Eppure, per cinque anni, certi temi agitati nella causa in maniera in parte inedita erano apparsi, e non soltanto per il pubblico italiano, di indiscutibile importanza: a cominciare da quello sulla natura delle sanzioni applicate all’ex Presidente del Consiglio, da cui poteva dipendere l’applicabilità o meno dei princìpi riassunti nel nullum crimen nulla poena sine praevia lege poenali ... Né il confronto, davanti all’opinione pubblica, si era esaurito nella stanca ripetizione di una recita a copione fisso con parti prestabilite tra politici berlusconiani e antiberlusconiani: giuristi autorevoli avevano dato argomentati contributi, da una parte e dall’altra, ma anche da posizioni del tutto indipendenti, sollevando profili di interesse davvero generale. Lascia dunque l’amaro in bocca la (non) decisione odierna.

E non solo perché ci si può domandare se la Corte europea – tanto attenta, e giustamente, a bacchettare gli Stati quando violano il principio della ragionevole durata dei processi – non avrebbe potuto cercare di esprimersi un po’ prima, ossia quando erano ancora in ballo interessi concreti alla risoluzione della controversia di specie in quanto tale.

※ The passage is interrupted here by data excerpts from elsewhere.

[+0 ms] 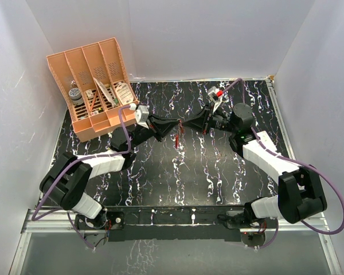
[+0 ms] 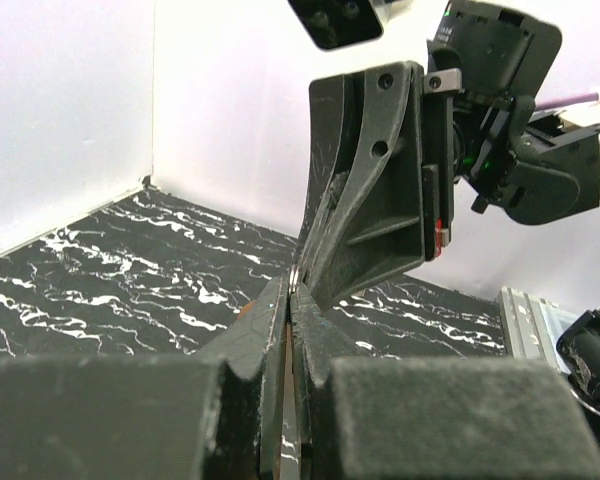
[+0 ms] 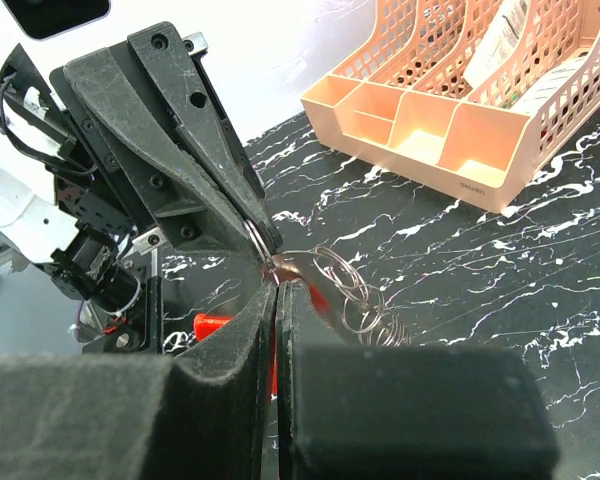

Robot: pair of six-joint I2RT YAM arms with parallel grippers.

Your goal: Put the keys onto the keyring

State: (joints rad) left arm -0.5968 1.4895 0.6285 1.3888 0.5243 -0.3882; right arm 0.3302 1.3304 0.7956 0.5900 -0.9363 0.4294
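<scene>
Right claw (image 3: 277, 292) clamped on keyring (image 1: 178, 136) | left claw (image 2: 291, 300) clamped on it too | tip-to-tip above table (image 1: 160, 183)

Table (image 1: 160, 183): black marble-effect surface with irregular white veining and faint purple flecks, enclosed by plain white walls (image 1: 189, 34); the organiser (image 1: 83, 63) is peach-orange throughout, its dividers pierced in a lattice pattern. Left arm (image 1: 97, 166) and right arm (image 1: 264, 152) alternate black joints with white shells, each trailing a purple cable (image 1: 121, 123); left gripper (image 1: 174, 128) and right gripper (image 1: 185, 124) are matte black, the right one bearing a small red strip, with a green light behind it. Keyring (image 1: 179, 137) shows red, with silver wire rings (image 3: 352, 290) alongside.
</scene>
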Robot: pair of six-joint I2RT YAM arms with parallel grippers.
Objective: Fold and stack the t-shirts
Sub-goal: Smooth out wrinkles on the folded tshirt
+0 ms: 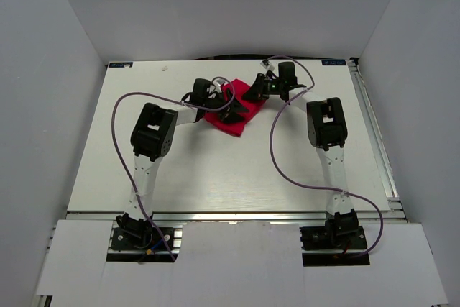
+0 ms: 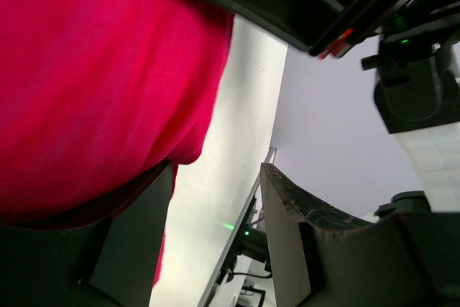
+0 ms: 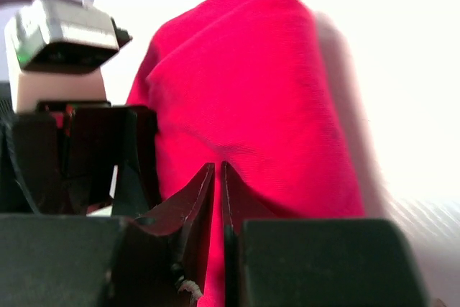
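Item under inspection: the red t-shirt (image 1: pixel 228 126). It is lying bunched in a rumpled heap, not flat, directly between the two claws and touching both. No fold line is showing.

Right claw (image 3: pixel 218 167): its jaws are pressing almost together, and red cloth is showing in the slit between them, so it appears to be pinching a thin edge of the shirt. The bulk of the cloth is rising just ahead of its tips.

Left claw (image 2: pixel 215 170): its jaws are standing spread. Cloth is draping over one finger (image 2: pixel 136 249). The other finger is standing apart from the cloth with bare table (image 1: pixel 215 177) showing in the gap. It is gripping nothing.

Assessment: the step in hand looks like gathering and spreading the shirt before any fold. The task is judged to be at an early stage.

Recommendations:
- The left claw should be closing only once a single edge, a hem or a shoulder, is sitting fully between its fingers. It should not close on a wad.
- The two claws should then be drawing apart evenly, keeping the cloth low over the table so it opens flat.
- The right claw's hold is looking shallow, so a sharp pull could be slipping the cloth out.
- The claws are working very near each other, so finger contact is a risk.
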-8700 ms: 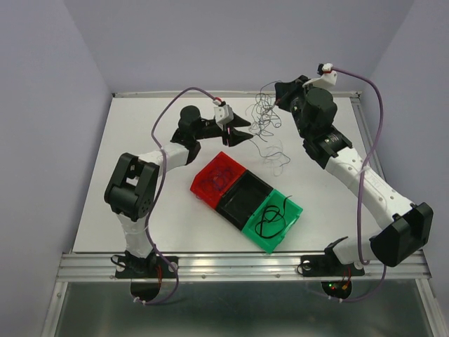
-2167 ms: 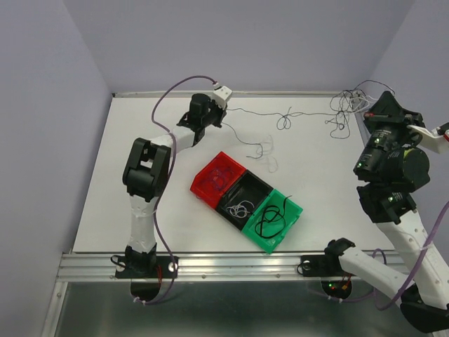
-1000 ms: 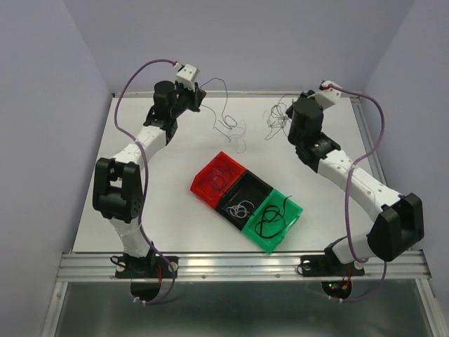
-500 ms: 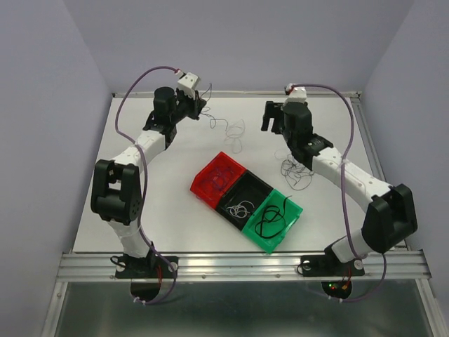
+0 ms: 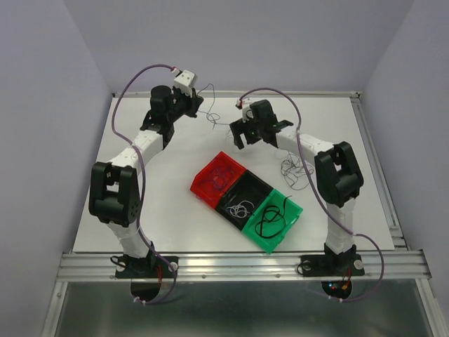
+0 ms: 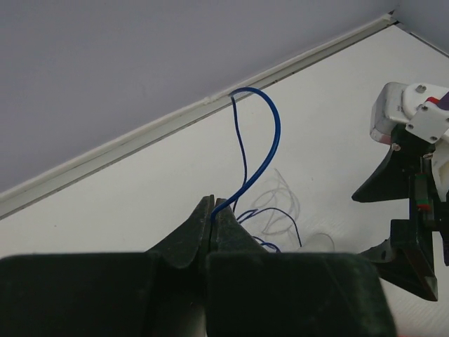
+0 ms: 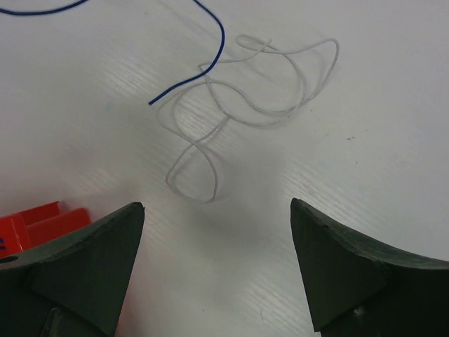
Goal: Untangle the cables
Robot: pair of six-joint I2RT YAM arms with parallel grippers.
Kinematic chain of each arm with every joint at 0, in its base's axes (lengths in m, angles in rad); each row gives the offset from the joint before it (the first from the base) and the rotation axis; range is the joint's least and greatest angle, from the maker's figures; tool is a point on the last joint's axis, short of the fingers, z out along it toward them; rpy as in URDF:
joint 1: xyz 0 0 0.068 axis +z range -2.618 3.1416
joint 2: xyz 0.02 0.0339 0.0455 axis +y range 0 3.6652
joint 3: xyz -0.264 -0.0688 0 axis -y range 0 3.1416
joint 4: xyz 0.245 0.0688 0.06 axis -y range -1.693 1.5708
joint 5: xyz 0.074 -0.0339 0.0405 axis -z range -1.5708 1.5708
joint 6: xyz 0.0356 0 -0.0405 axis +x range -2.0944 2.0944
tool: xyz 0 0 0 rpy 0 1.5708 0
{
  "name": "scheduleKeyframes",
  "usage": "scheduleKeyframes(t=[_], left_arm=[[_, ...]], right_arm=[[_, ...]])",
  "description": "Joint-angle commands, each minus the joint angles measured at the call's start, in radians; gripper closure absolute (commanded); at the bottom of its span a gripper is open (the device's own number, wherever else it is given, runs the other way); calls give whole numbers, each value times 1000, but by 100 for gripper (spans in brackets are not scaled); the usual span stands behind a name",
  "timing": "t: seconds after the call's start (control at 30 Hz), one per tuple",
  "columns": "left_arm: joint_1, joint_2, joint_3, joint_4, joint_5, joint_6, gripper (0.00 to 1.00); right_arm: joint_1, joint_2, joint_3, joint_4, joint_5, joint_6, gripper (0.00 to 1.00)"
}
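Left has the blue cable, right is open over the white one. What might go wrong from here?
The blue cable's free end appears to cross the white cable, so lifting the left gripper may drag the white one along. The right gripper may pinch both if it closes there. The red compartment sits beside one of its fingers; descending could nudge it.

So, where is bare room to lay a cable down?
Bare: the table between the left arm and the tray, and along the near edge. Crowded: the far middle, with the blue cable and white cable under the right gripper; a dark tangle beside the right arm.
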Motion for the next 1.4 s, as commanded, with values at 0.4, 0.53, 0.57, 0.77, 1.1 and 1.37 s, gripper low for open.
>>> scheduleKeyframes(t=[0.4, 0.53, 0.57, 0.77, 1.1, 1.37], left_arm=[[46, -101, -18, 57, 1, -14, 100], [63, -123, -14, 54, 12, -7, 100], [66, -141, -15, 51, 18, -3, 100], [73, -265, -20, -25, 46, 78, 100], [79, -507, -46, -257, 66, 190, 100], [80, -675, -40, -387, 90, 218, 100]], right_arm=[[-3, 289, 352, -86, -109, -127, 16], [-3, 289, 356, -89, -112, -115, 81], [-3, 266, 356, -86, -109, -108, 89], [2, 110, 346, -68, -103, -29, 100], [55, -314, 137, -71, -98, 43, 100], [156, -629, -86, -91, -163, 121, 99]])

Ma qualche domanda viene spontanea pure in altre direzioni, e una di esse riguarda proprio Silvio Berlusconi (senza che con ciò si metta in discussione il diritto suo e dei suoi difensori, come di chiunque, di impostare strategie e tattiche processuali nel modo da loro ritenuto migliore): dov’è finita la sicurezza, tante volte ostentata durante questi cinque anni, sull’assoluta inevitabilità di una sentenza di Strasburgo che gli avrebbe dato ragione su tutta la linea? Intendiamoci: si può capire che a suo tempo abbia influito anche un giustificato desiderio di reagire agli eccessi ai quali parecchi degli avversari si erano spinti, fino a fare dei suoi guai giudiziari l’argomento principale delle battaglie politiche contro la sua formazione.

Ma perché, se c’era quella sicurezza, non andare giudiziariamente fino alla fine fisiologica di un processo in sede internazionale, intentato con grande clamore? Non sarebbe certamente stata la Corte a poterlo impedire. Infine. È altresì un peccato che le opposte ragioni di chi riteneva legittimi e giustificati i provvedimenti a suo tempo presi a carico del leader di Forza Italia non abbiano potuto esplicarsi a loro volta fino in fondo.

Impossibilitati a farsi sentire, davanti alla Corte europea, i contraddittori più naturali (a cominciare dalla rappresentanza parlamentare che a suo tempo ne aveva decretato l’allontanamento dal Senato) è venuta a mancare, in definitiva, anche la voce del Governo: poco dopo l’annuncio del ritiro del ricorso, il nuovo Esecutivo aveva fatto pervenire il suo rimettersi alla decisione che la Corte avrebbe adottato. Soltanto fair play?